→ ABOUT THIS TASK
Print the lines in the listing below that fall between the line with "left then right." and the line with "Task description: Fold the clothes", those two lines included, exactly as they stand and with nothing else.

SUPPLIED MATERIAL: Begin

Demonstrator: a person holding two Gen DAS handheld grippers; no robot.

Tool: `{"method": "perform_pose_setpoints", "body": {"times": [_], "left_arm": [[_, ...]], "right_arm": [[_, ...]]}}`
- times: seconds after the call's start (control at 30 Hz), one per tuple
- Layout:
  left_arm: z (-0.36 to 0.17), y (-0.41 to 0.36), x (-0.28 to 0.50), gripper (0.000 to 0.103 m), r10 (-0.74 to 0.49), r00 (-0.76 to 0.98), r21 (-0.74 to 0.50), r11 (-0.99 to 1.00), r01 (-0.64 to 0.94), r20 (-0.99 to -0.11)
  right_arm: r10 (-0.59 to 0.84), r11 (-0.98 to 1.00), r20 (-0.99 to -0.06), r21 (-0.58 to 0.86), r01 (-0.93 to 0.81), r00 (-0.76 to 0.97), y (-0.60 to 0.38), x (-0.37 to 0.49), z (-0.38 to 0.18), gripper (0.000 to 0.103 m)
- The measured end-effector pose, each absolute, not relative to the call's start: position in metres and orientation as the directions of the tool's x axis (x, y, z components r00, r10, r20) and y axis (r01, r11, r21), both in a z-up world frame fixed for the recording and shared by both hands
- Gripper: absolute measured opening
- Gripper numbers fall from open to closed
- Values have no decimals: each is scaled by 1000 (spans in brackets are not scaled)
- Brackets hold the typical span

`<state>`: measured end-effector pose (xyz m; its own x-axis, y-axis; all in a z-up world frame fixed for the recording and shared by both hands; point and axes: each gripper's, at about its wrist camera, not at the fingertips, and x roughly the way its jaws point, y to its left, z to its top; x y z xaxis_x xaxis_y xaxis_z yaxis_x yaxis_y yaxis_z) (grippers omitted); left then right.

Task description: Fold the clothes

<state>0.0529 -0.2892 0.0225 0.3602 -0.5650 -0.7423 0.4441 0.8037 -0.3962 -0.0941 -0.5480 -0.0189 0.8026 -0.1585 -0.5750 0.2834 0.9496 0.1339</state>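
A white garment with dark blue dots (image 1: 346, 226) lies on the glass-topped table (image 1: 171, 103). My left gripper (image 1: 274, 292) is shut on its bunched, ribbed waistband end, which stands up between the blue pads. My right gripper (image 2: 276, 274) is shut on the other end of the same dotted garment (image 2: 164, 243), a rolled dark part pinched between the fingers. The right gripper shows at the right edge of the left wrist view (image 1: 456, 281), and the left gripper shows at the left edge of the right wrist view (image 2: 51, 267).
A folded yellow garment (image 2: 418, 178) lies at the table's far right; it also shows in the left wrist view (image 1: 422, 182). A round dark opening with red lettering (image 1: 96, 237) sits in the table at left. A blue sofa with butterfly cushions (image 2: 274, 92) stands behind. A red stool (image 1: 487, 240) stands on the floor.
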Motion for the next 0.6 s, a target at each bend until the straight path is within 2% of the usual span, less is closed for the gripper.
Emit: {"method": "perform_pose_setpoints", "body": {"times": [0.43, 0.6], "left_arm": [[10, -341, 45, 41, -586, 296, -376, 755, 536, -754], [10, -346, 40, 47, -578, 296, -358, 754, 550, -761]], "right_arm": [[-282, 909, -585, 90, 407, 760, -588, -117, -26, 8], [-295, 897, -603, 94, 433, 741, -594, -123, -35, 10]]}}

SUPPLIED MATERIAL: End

→ TASK OUTPUT
`<state>`: measured end-effector pose (xyz m; its own x-axis, y-axis; all in a z-up world frame fixed for the recording and shared by both hands; point and axes: each gripper's, at about its wrist camera, not at the fingertips, and x roughly the way its jaws point, y to its left, z to its top; x y z xaxis_x xaxis_y xaxis_z yaxis_x yaxis_y yaxis_z) (grippers omitted); left then right.

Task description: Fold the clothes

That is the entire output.